UBS reports dismissed the strong upwards movement as a flash in the pan, stating it was “based on macro hopes and short-covering with little evidence of fundamentally better demand – yet”.

It stated that the sharp rise and the now subsequent fall was based on the typical rise following Chinese New Year combined with a predicted growth in the country’s infrastructure and property markets, Morgan adding that the “property market accounts for 40 to 50 per cent of Chinese steel demand”, however the “latest data doesn’t show an infrastructure lift – yet”.

“The trade signals are not strong enough yet for a sustainable lift in demand,” Morgan said, “prices rallied in hope.”
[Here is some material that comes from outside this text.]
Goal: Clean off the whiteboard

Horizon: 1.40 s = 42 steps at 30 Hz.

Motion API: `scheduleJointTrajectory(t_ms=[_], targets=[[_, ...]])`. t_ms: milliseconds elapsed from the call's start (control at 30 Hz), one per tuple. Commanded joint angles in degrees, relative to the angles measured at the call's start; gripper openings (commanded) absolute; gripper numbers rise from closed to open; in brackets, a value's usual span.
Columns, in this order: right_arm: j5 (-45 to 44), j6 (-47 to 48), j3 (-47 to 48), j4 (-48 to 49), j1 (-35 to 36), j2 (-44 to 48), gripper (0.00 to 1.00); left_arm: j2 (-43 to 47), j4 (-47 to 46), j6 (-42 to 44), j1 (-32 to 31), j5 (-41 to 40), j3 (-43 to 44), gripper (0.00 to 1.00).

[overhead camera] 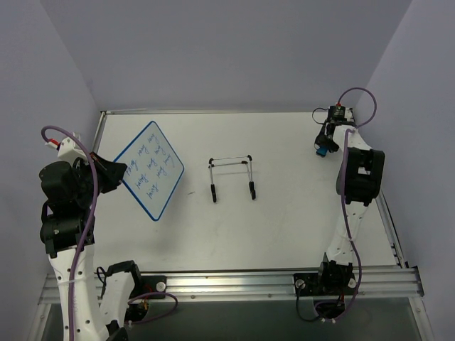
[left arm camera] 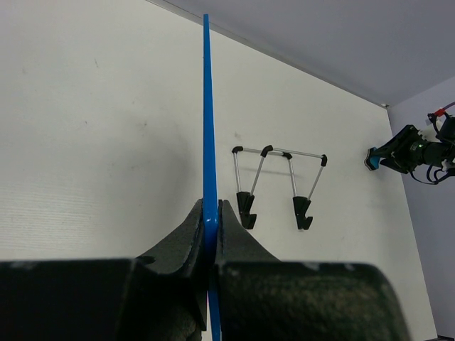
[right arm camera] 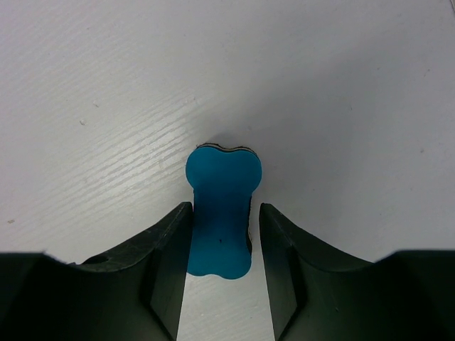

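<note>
Top external view: the left arm holds the whiteboard (overhead camera: 149, 168) over the left side of the table (overhead camera: 284, 227), rows of blue handwriting on its face

The left gripper (overhead camera: 114, 172) is clamped on the board's blue frame, which shows edge-on from the left wrist. The black wire stand (overhead camera: 232, 177) sits mid-table, apart from the board. At far right, the right gripper (right arm camera: 225, 213) straddles the blue eraser (right arm camera: 222, 177), fingers apart, with a thin gap on one side
</note>
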<state>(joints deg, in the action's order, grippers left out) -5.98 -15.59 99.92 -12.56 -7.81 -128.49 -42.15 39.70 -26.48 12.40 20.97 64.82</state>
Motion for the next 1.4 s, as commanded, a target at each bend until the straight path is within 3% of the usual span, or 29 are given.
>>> scheduleJointTrajectory(t_ms=[0, 233, 367, 567, 1367], targets=[[0.09, -0.14, 0.28, -0.72, 0.17, -1.41, 0.38, 1.28, -5.16, -0.33, -0.45, 0.47, 2.33, 0.02], [0.44, 0.04, 0.19, -0.63, 0.43, -1.68, 0.39, 1.37, -5.51, -0.33, -0.54, 0.65, 1.98, 0.02], [0.53, 0.3, 0.54, -0.71, 0.43, -1.86, 0.33, 1.46, -5.43, -0.24, -0.54, 0.74, 1.98, 0.02], [-0.17, 0.74, 1.15, -1.15, 0.61, -1.59, 0.41, 1.46, -5.69, -0.24, -0.71, 1.17, 1.89, 0.02], [-0.61, 1.18, 2.38, -1.33, 0.61, 0.08, 0.41, 1.11, -6.13, 0.11, -1.59, 2.5, 2.16, 0.02]])
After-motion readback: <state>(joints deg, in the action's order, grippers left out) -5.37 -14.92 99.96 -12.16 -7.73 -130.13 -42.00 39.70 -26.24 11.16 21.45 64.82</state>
Continued speculative trading in China which added to the metal’s upwards movement appeared to be baseless, as Chinese steel mills stockpiles did not recede enough to drive increased demand for iron ore.
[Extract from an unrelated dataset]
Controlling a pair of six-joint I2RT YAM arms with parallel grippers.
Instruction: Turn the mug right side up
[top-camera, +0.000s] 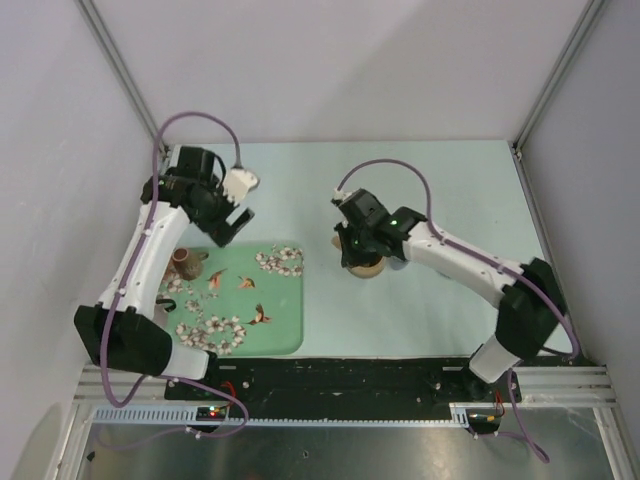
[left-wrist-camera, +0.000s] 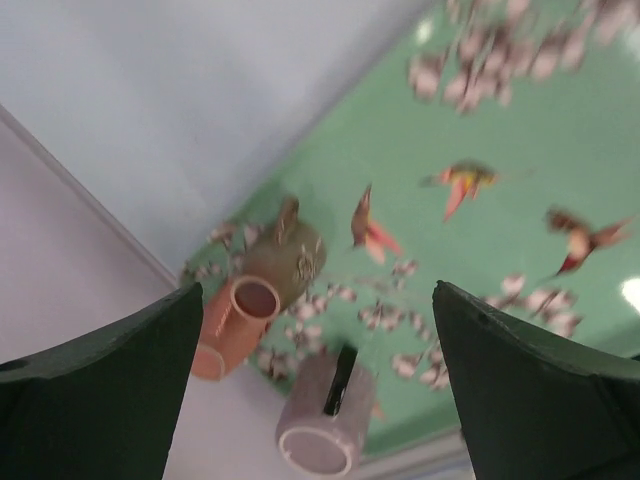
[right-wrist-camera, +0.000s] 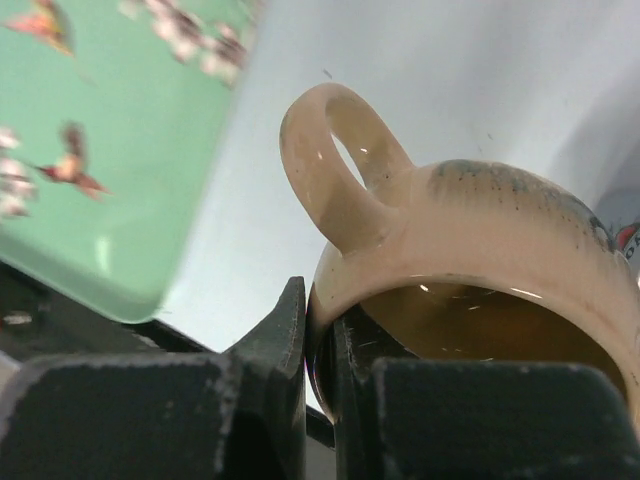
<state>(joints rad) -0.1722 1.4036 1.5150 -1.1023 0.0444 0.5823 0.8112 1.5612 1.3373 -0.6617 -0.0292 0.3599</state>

UBS isn’t the only investment house that believes the high price point is unhealthy and unrealistic for the current state of the industry.

Even as iron ore rose, Goldman Sachs was predicting the metal’s reversal, stating its movements were “not sustainable”.

This was echoed by Citigroup, which believes optimism over China’s economic movements will be short lived.

Citigroup remains bearish on metal’s future and Chinese demand, while Axiom Capital Management dismissed the current rally as a ‘blip’.

“Higher prices are much harder to sustain in a supply-driven market since supply is primed to return with higher prices,” Goldman Sachs analysts wrote in the report.

“But this lesson will likely only be learned through false starts.”

Jeffrey Currie, Goldman Sachs’ head of commodities research, stated, “Demand hasn’t really changed, [so] it takes lower prices to push and keep supply below demand to create a deficit.”

UBS went on to state that iron ore’s rally will continue to fade unless there is a lift in demand – a lift which so far looks unlikely despite the major mines committing to cutting supply levels.

This lift also looks uncertain as China’s 13th five year plan signals additional mining consolidation, particularly in iron ore, and a returned reliance to imports, but one that is unlikely to grow in actual demand levels.

However, the rally has lifted forward estimates to a degree, with Goldman Sachs lifting its very bearish prediction for iron ore averages by 47 per cent, to US$55 per tonne, although it expects a continued slow downwards movement towards the end of the year, slipping in the third quarter to US$45 per tonne, and to US$40 per tonne in the last quarter of 2016.